35. Les partenariats transnationaux entre la Grèce et les autres organisations européennes s'établissent ainsi: Belgique 16 (5,9 pour cent), France 57 (21,1 pour cent), Luxembourg 0 (0,0 pour cent), Danemark 10 (3,7 pour cent), Pays-Bas 12 (4,4 pour cent), Espagne 14 (5,2 pour cent), Portugal 17 (6,3 pour cent), Royaume-Uni 63 (23,3 pour cent), Irlande 15 (5,5 pour cent), Italie 30 (11,1 pour cent) et Allemagne 36 (13,3 pour cent).
36. Le développement des partenariats transnationaux a permis organisations de mettre à profit l'expérience des autres Etats Membres et de réaliser des activités communes. L'échange de modèles issus de la pratique et de l'expérience, l'échange de formateurs et de stagiaires, contribuent à la mise en oeuvre d'approches européennes communes dans la formation professionnelle et technique des femmes.
37. Enfin, des efforts considérables ont été entrepris et sont poursuivis par les coordinateurs nationaux pour soutenir la coopération thématique et sectorielle des promoteurs, en créant et en consolidant des réseaux nationaux et transnationaux. En Grèce, le nombre considérable des projets NOW rend nécessaires les regroupements au niveau national, le partage des expériences et la diffusion des informations, avant l'élargissement en réseaux transnationaux.

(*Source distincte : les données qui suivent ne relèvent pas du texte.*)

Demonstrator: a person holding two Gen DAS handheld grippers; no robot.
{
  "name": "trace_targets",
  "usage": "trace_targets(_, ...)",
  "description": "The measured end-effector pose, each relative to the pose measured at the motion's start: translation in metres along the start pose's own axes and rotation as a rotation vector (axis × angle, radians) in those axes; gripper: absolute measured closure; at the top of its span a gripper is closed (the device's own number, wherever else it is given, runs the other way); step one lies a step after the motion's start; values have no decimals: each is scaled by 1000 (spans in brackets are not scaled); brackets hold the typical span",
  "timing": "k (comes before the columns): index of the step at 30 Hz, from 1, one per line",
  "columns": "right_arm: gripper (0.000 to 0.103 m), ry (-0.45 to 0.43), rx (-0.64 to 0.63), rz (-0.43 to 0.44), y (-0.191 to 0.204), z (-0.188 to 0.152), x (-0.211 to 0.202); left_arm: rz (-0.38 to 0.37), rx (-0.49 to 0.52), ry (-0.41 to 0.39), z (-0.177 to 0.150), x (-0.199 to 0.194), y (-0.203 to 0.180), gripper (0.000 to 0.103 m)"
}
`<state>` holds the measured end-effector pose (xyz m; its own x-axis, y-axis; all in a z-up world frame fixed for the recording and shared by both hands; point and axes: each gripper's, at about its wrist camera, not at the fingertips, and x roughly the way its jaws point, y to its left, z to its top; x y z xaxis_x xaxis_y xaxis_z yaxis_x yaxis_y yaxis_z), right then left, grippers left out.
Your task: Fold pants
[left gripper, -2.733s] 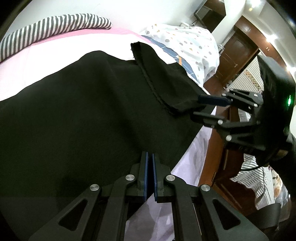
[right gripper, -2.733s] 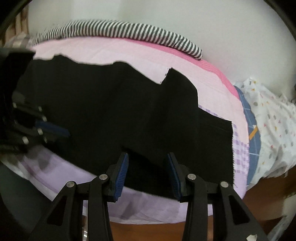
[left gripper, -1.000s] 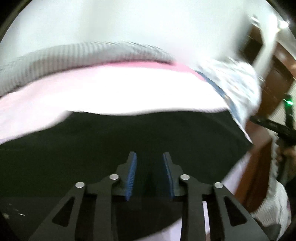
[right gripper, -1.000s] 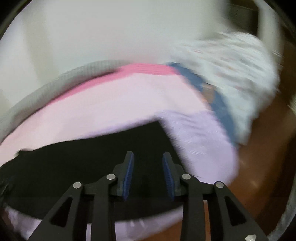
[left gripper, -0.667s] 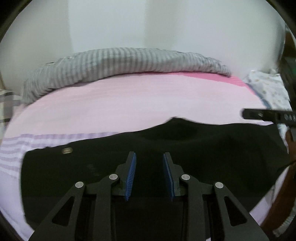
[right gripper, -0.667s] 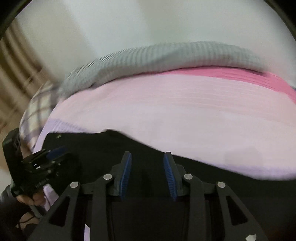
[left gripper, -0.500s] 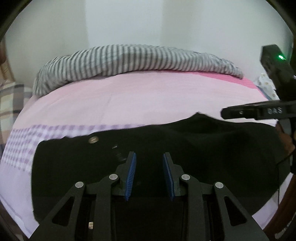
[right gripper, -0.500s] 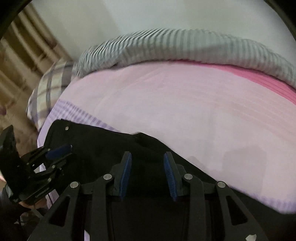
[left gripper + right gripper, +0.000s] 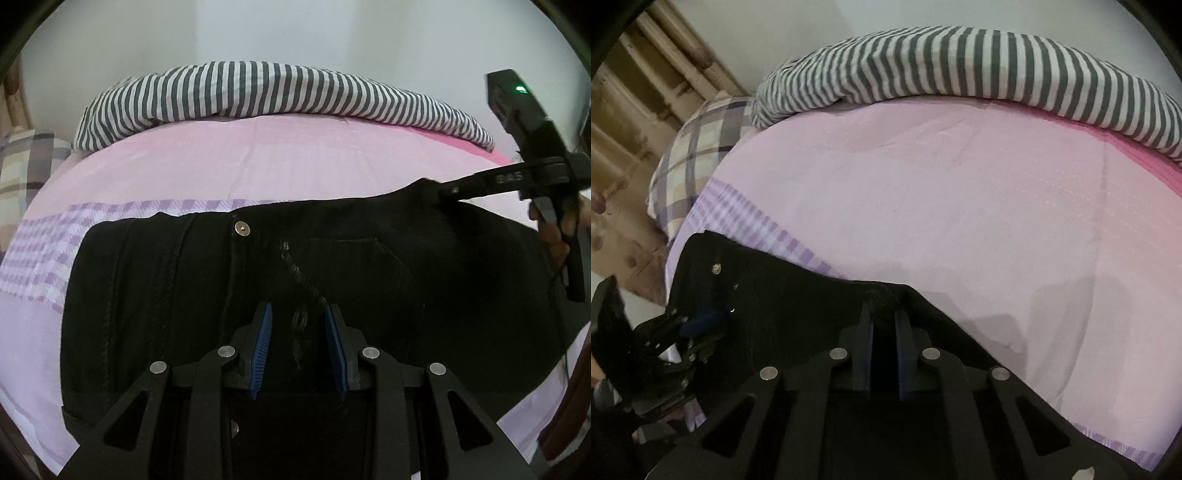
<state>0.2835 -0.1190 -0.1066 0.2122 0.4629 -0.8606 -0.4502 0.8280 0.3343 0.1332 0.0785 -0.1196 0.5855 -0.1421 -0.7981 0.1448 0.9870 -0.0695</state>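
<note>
Black pants [image 9: 155, 288] lie flat across the near part of a pink bed, waistband and metal button [image 9: 242, 228] facing the far side. My left gripper [image 9: 298, 332] is open, hovering over the fly area with nothing between its blue pads. My right gripper [image 9: 883, 325] is closed down on the far edge of the pants [image 9: 798, 295], which bunches up between its fingers. In the left wrist view the right gripper [image 9: 443, 190] shows at the right, its tips on the raised far edge. The left gripper [image 9: 705, 319] shows at the lower left of the right wrist view.
A pink sheet [image 9: 258, 162] with a purple checked band [image 9: 40, 251] covers the bed. A grey-and-white striped blanket [image 9: 258, 92] lies along the far side by the wall. A plaid pillow [image 9: 698, 155] and a wooden headboard [image 9: 635, 110] are at the left.
Both grippers swung from the leg end round to the waist end. The left gripper let go and opened. The right gripper narrowed onto the far edge of the pants in the last half second.
</note>
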Motion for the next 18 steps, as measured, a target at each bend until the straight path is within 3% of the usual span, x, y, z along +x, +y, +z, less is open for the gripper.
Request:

38. Ces réseaux intérieurs permettront des économies d'échelle, une coopération transnationale plus efficace et plus productive et une diffusion plus large et plus facile de l'information, des connaissances spécialisées et du savoir-faire.
39. Trois réseaux principaux sont mis en place au niveau national:
a) projets tenant à la création d'entreprises par les femmes et à leur esprit d'entreprise;
b) projets visant à la promotion de l'aide maternelle;
c) projets visant à la promotion de la formation des femmes dans des secteurs nouveaux et/ou des technologies de pointe.

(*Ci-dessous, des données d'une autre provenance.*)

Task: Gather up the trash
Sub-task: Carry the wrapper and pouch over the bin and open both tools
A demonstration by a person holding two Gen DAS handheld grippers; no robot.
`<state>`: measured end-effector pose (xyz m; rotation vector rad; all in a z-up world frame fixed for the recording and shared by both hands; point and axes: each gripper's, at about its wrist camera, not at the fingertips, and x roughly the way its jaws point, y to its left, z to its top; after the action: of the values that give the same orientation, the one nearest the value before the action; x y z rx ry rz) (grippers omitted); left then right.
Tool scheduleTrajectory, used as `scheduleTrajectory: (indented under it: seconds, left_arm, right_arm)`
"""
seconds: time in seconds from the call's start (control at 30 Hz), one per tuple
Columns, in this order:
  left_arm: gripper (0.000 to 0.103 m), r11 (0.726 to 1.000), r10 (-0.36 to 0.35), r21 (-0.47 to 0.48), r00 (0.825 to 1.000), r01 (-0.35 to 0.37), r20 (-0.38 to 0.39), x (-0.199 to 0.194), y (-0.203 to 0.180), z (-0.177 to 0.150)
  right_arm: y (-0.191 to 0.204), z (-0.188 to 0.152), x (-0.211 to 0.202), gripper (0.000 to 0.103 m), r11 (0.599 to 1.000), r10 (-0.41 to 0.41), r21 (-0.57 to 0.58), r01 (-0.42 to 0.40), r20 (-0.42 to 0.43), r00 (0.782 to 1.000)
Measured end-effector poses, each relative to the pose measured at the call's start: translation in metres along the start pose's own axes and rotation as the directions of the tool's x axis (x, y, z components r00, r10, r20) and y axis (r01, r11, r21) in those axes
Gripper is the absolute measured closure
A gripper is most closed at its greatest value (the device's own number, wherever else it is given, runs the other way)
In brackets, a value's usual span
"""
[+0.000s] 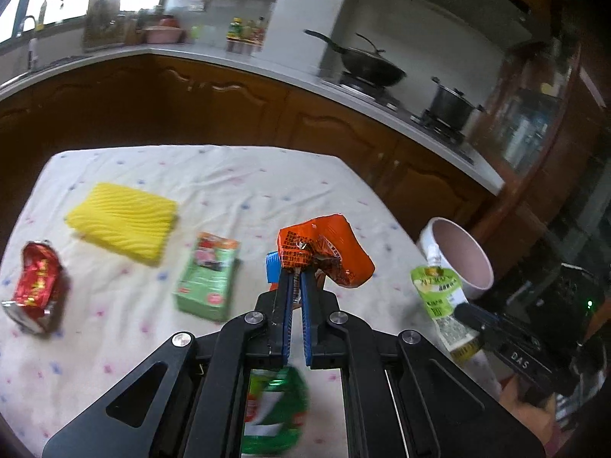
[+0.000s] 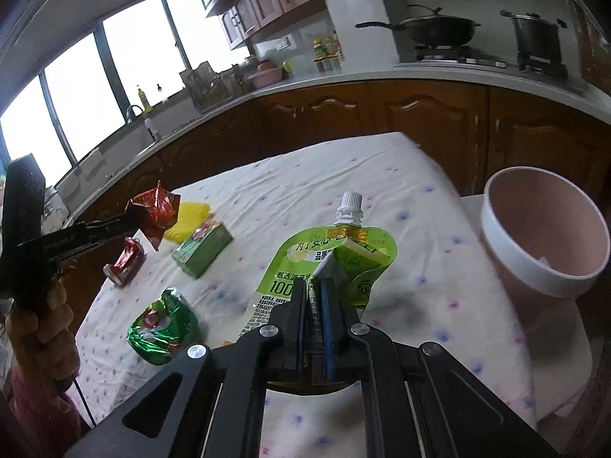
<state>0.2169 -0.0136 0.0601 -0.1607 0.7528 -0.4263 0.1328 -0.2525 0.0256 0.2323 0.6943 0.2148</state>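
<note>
While crinkled, orange wrapper [image 1: 324, 252] — glossy foil.

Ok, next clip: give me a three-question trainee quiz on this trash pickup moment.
1. True or false: the left gripper is shut on the orange wrapper.
2. What does the right gripper hold?
A. green carton
B. green spout pouch
C. yellow sponge
3. Name the open container to the right of the table.

Key:
1. True.
2. B, the green spout pouch.
3. The pink bin.
</note>
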Motion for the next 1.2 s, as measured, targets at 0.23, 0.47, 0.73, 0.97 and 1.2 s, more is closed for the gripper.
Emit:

40. Plusieurs projets NOW concernent le milieu rural. Ils s'inspirent des idées directrices suivantes:
· maintenir la population dans les zones rurales en mettant fin aux migrations vers les villes, petites ou grandes;
· diversifier l'économie rurale;
· mettre en valeur les ressources locales compte dûment tenu du potentiel que représentent les femmes.
41. Ainsi, un nombre significatif de projets lancés dans les zones rurales concernent la création d'entreprises ou de coopératives dans le secteur de l'agritourisme ou du tourisme qui visent à exploiter les ressources locales pour créer des activités d'avenir.

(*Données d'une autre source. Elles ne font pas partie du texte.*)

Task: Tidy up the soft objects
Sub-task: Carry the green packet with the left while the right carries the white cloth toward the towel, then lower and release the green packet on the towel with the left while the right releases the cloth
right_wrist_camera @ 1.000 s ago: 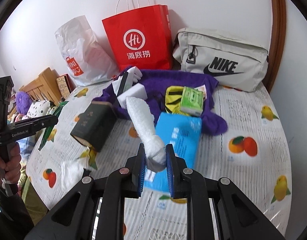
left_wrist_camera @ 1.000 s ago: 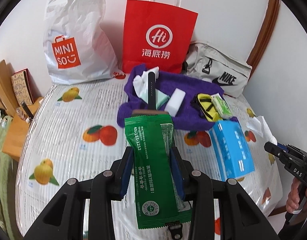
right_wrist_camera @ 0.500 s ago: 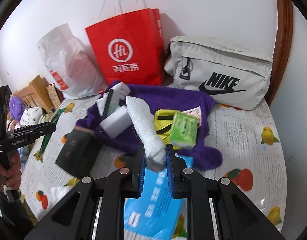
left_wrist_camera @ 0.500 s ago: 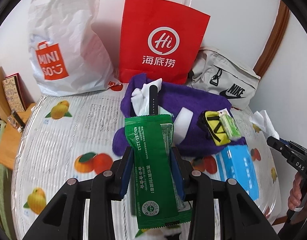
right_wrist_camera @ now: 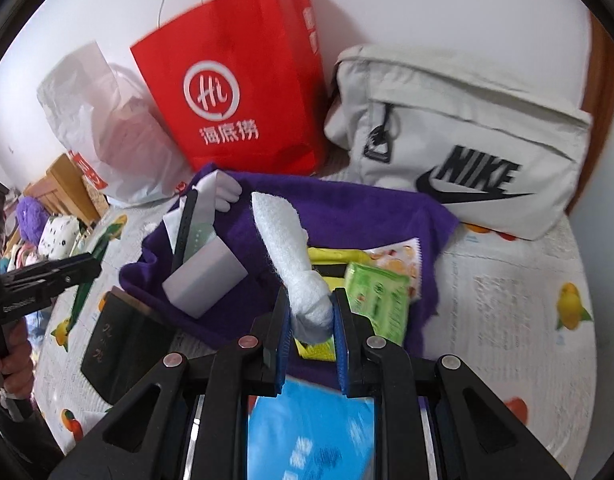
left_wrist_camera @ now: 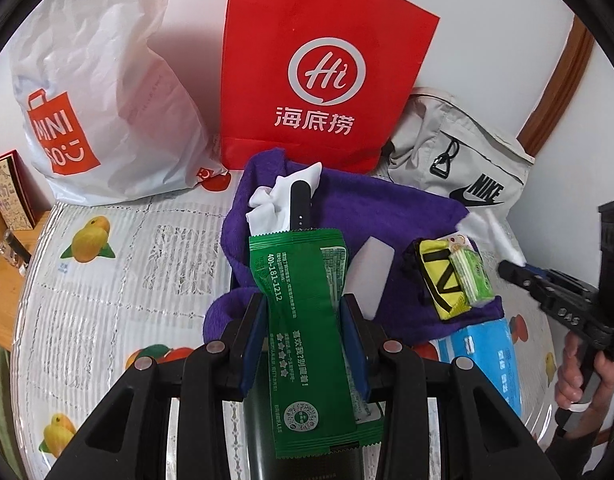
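Note:
My left gripper [left_wrist_camera: 303,336] is shut on a green flat packet [left_wrist_camera: 307,320] and holds it above the near edge of a purple towel [left_wrist_camera: 387,216]. My right gripper [right_wrist_camera: 309,320] is shut on a rolled white cloth [right_wrist_camera: 291,252] held over the same purple towel [right_wrist_camera: 347,208]. On the towel lie a white sponge block [left_wrist_camera: 373,272], a yellow-black pouch [left_wrist_camera: 439,276], a light green tissue pack [right_wrist_camera: 377,296], a crumpled white cloth [left_wrist_camera: 283,196] and a black slim bar [left_wrist_camera: 299,204].
A red paper bag [left_wrist_camera: 323,76], a white plastic bag [left_wrist_camera: 95,92] and a grey Nike bag [right_wrist_camera: 467,136] stand at the back against the wall. A blue tissue box [right_wrist_camera: 307,432] and a dark box [right_wrist_camera: 119,344] lie on the fruit-print tablecloth [left_wrist_camera: 107,280].
Both grippers have moved forward toward the purple towel with their loads, so the bags and towel are closer. The right gripper now shows close at the left view's right edge.

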`<state>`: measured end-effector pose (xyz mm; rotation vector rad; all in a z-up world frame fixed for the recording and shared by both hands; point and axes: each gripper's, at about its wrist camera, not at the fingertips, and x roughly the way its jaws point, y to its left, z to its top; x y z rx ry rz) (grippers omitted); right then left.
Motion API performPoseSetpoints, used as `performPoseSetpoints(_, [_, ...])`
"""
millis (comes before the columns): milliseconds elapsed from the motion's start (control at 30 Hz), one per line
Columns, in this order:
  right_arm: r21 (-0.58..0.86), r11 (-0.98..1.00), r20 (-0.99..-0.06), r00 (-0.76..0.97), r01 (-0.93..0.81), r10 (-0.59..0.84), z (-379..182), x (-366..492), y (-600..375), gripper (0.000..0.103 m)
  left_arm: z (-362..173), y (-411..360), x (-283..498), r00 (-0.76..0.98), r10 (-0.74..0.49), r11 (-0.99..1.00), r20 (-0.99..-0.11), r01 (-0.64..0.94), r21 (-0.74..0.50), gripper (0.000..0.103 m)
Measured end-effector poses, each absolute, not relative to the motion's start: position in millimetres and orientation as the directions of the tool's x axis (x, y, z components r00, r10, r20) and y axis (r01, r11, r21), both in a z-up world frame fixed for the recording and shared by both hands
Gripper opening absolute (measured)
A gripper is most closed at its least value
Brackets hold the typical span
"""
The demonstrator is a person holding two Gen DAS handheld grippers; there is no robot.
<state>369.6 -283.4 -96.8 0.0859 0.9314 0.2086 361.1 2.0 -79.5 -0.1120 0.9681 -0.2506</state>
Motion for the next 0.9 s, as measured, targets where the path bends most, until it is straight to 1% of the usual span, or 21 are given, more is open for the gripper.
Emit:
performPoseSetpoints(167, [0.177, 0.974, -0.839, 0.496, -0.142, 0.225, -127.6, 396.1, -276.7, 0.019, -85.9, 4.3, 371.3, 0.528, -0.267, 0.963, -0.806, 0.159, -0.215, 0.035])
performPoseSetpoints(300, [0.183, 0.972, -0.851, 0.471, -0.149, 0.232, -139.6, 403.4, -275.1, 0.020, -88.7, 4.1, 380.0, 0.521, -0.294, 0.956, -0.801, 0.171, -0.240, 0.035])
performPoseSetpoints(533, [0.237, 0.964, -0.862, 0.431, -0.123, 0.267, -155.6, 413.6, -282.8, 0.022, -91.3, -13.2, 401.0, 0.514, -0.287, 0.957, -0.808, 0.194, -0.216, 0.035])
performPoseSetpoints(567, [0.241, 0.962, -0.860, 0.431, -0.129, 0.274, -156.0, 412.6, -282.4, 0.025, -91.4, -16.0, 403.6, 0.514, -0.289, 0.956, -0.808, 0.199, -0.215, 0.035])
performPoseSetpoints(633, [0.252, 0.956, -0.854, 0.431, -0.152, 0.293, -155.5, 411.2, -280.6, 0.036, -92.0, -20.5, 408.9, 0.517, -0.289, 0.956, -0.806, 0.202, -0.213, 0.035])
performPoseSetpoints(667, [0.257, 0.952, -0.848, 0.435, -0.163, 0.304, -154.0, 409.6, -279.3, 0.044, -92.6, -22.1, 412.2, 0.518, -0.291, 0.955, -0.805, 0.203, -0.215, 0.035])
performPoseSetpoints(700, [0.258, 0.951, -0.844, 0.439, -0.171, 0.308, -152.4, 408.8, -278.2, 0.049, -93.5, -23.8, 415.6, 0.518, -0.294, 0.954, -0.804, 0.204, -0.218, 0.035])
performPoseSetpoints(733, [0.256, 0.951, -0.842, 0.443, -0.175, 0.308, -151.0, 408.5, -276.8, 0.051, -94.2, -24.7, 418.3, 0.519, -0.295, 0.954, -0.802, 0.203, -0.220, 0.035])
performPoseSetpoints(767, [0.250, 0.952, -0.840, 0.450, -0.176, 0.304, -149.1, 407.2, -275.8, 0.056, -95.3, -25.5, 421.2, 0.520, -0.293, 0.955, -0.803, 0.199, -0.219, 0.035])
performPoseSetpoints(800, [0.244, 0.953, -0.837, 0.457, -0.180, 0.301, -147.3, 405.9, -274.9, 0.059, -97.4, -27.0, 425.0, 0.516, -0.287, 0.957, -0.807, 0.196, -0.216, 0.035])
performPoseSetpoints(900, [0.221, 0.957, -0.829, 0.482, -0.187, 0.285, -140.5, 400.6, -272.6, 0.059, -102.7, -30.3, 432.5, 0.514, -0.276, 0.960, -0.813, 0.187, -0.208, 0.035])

42. D'autres projets portent davantage sur la protection de l'environnement et s'orientent vers la formation en matière d'agriculture écologiquement rationnelle et la commercialisation de produits "naturels".
43. Il existe aussi les projets qui cherchent à améliorer l'image des femmes exploitantes agricoles et à leur faire attribuer le statut correspondant, à revaloriser le travail agricole en améliorant les compétences des femmes et en ouvrant des perspectives nouvelles d'accès à des emplois rémunérés avec une reconnaissance sociale.
44. Les métiers d'art et d'artisanat, l'aide maternelle, les services de soins à domicile et le commerce sont les solutions de rechange aux activités agricoles développées par les projets NOW. D'autres projets ont pour but la formation des femmes à l'informatique et son matériel pour créer des activités de service, indépendantes ou coopératives, destinées au monde rural. En Grèce, plus de 40 pour cent des projets sont réalisés dans le monde rural.